Defining Convergent and Divergent Infinite Series

An infinite series is the limit of its sequence of partial sums. Write S_n = a_1 + a_2 + ... + a_n. If lim(n to infinity) S_n = L for some finite L, the series converges to L. If the limit does not exist or is infinite, the series diverges. Telescoping series are a key example where partial sums simplify by cancellation, making the limit computable directly.

Partial sum S_n: The sum of the first n terms of the series; convergence is defined by whether the sequence {S_n} has a finite limit.
Telescoping series: A series where consecutive terms cancel, leaving only a few terms in S_n; find the limit of S_n after cancellation.
Divergence: Occurs when lim S_n does not exist or equals plus or minus infinity.

Write out S_1, S_2, S_3, and S_4 for the series sum of 1/(n(n+1)) and find the pattern before taking the limit.

10.2

Geometric Series

A geometric series has the form sum of a * r^n. It converges when |r| < 1 and its sum equals a / (1 - r). It diverges when |r| >= 1. Always identify the first term a and the common ratio r before applying the formula. Index shifts can change the form of a but not the convergence behavior.

Common ratio r: The constant multiplier between consecutive terms; convergence requires |r| < 1.
Sum formula: S = a / (1 - r), valid only when |r| < 1; a is the first term of the series as written.
Index shift: Rewriting the starting index changes the value of a; recheck a carefully after any shift.

Find the sum of sum from n=2 to infinity of 3 * (1/2)^n by identifying a after the index shift.

10.3

The nth Term Test for Divergence

If lim(n to infinity) a_n is not equal to 0, or the limit does not exist, then the series diverges.

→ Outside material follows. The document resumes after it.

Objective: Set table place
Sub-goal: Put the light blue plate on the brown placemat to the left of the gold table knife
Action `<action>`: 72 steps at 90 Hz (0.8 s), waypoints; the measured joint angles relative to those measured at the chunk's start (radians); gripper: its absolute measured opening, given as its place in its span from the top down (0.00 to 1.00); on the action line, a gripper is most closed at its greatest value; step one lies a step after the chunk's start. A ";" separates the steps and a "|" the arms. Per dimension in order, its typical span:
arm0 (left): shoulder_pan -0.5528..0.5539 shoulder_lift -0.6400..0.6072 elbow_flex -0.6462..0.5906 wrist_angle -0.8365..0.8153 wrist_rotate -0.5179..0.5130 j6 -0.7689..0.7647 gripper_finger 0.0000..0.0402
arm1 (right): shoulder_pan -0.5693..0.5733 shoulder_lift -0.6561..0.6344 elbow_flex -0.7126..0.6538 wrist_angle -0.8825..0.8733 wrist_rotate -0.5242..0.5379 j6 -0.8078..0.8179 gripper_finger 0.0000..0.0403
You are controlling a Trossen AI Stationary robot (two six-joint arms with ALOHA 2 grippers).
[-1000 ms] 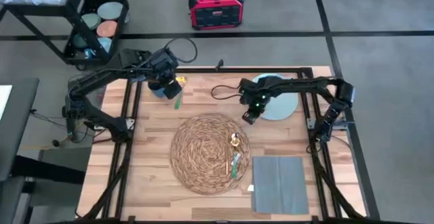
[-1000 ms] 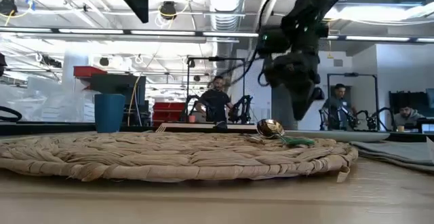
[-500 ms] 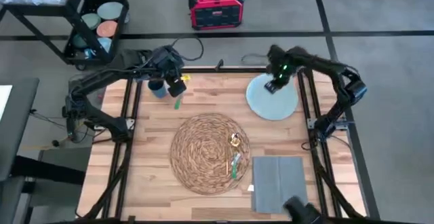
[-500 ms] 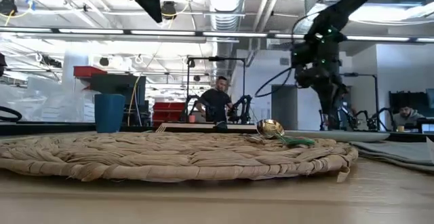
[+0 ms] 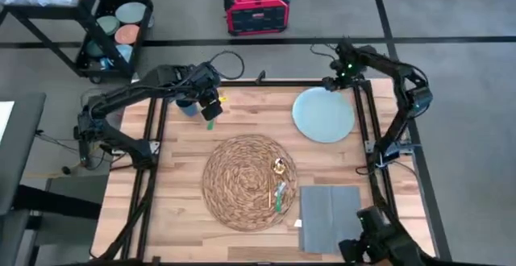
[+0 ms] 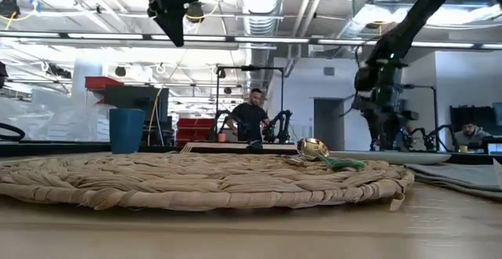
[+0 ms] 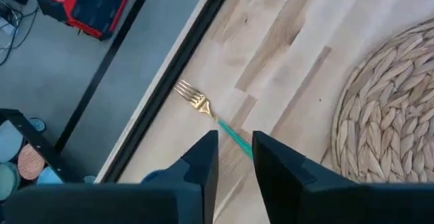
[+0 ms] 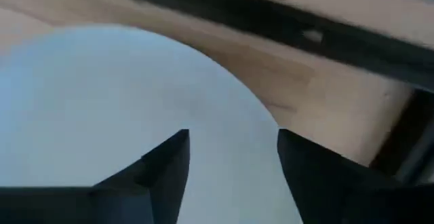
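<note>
At the mat (image 5: 249, 182): round woven straw, near the middle of the tabletop (image 5: 179, 187); it carried a gold spoon (image 5: 278, 168) with a green handle and another green-handled piece, lying roughly side by side near the mat's edge that faces the napkin.
Plate (image 5: 323, 114): pale blue, nothing on it, flat on the tabletop well apart from the mat, toward the far right corner.
Napkin (image 5: 331, 218): grey square, flat, just beside the mat on its right.
Cup (image 6: 126, 130): dark blue, upright, beyond the mat's far left side.
Fork (image 7: 202, 108): beyond the mat's far left edge, long axis slanted, gold tines pointing toward the black frame.
Left gripper (image 7: 234, 149): above the fork's green handle, fingers slightly parted, holding nothing.
Right gripper (image 8: 232, 157): over the plate's far edge, fingers spread wide, empty.
</note>
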State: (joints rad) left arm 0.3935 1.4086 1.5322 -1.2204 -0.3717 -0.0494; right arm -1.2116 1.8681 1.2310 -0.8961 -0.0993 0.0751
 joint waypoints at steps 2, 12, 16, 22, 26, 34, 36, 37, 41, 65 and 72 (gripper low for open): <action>0.000 0.000 0.000 0.000 0.000 0.000 0.81 | -0.002 0.015 0.000 -0.002 -0.001 0.008 0.47; 0.000 0.000 0.000 -0.002 0.000 0.000 0.81 | -0.009 0.067 0.006 -0.019 -0.007 0.007 0.48; 0.000 0.000 0.000 -0.002 0.000 0.000 0.81 | -0.014 0.072 0.007 -0.023 -0.009 -0.005 0.48; 0.000 0.000 0.000 -0.002 0.000 0.000 0.81 | -0.020 0.069 0.020 -0.028 -0.009 -0.012 0.49; 0.000 0.000 0.000 -0.003 0.000 0.000 0.81 | -0.025 0.061 0.030 -0.036 -0.007 -0.013 0.49; 0.000 0.000 0.000 -0.003 0.000 -0.006 0.81 | -0.041 0.011 0.042 -0.035 -0.011 -0.020 0.50; 0.000 0.000 0.000 -0.003 -0.001 -0.011 0.81 | -0.048 -0.002 0.045 -0.034 -0.027 -0.020 0.50; 0.000 0.000 0.000 -0.002 -0.001 -0.013 0.81 | -0.051 -0.007 0.046 -0.034 -0.036 -0.020 0.50; 0.000 0.000 0.000 -0.002 0.000 -0.019 0.81 | -0.062 -0.016 0.047 -0.044 -0.058 -0.020 0.50; 0.001 0.000 0.000 -0.002 -0.001 -0.058 0.81 | -0.065 -0.013 0.030 -0.025 -0.031 0.048 0.55; 0.001 0.000 0.000 -0.003 -0.001 -0.071 0.81 | -0.075 -0.013 0.024 0.010 0.000 0.095 0.58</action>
State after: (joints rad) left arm 0.3943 1.4082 1.5322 -1.2232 -0.3725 -0.1208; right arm -1.2864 1.8547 1.2545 -0.8859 -0.0990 0.1702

This is the fastest first check. Critically, if lim a_n = 0, the test is inconclusive and you must use a different test. The nth term test can never confirm convergence.

Inconclusive result: When lim a_n = 0, the nth term test says nothing; the harmonic series is the classic example of a divergent series whose terms go to 0.
When to use it: Apply it first to any series; if the terms do not go to 0, stop and state divergence.

Apply the nth term test to sum of n/(2n+1) and explain why the result is conclusive.

10.4

Integral Test, p-Series, and the Harmonic Series

The integral test connects a positive-term series to an improper integral. If f(x) is positive, continuous, and decreasing on [k, infinity) and a_n = f(n), then the series and the integral int from k to infinity of f(x) dx either both converge or both diverge. The p-series sum of 1/n^p converges when p > 1 and diverges when p <= 1. The harmonic series sum of 1/n is the p = 1 boundary case and diverges.

Integral test conditions: f must be positive, continuous, and decreasing; state all three before applying the test.
p-series rule: Converges for p > 1, diverges for p <= 1; rewrite terms into 1/n^p form first.
Harmonic series: Sum of 1/n diverges even though terms go to 0; the standard counterexample to assuming convergence from the nth term test.
Improper integral: Evaluated as lim(t to infinity) of int from k to t of f(x) dx; convergence of the integral matches convergence of the series.

Use the integral test to confirm that sum of 1/n^2 converges, then state the p-series rule that gives the same conclusion faster.

Series type	Converges when	Diverges when
p-series sum 1/n^p	p > 1	p <= 1
Harmonic series sum 1/n	Never	Always (p = 1)
Integral test series	Improper integral converges	Improper integral diverges

10.6

Comparison Tests for Convergence

Both comparison tests apply to positive-term series. The direct comparison test requires you to find a series b_n where a_n <= b_n (to show convergence) or a_n >= b_n (to show divergence), with b_n already known. The limit comparison test computes lim(n to infinity) a_n / b_n; if this limit is a finite positive number, both series share the same convergence behavior. Choose a comparison series by keeping only dominant terms.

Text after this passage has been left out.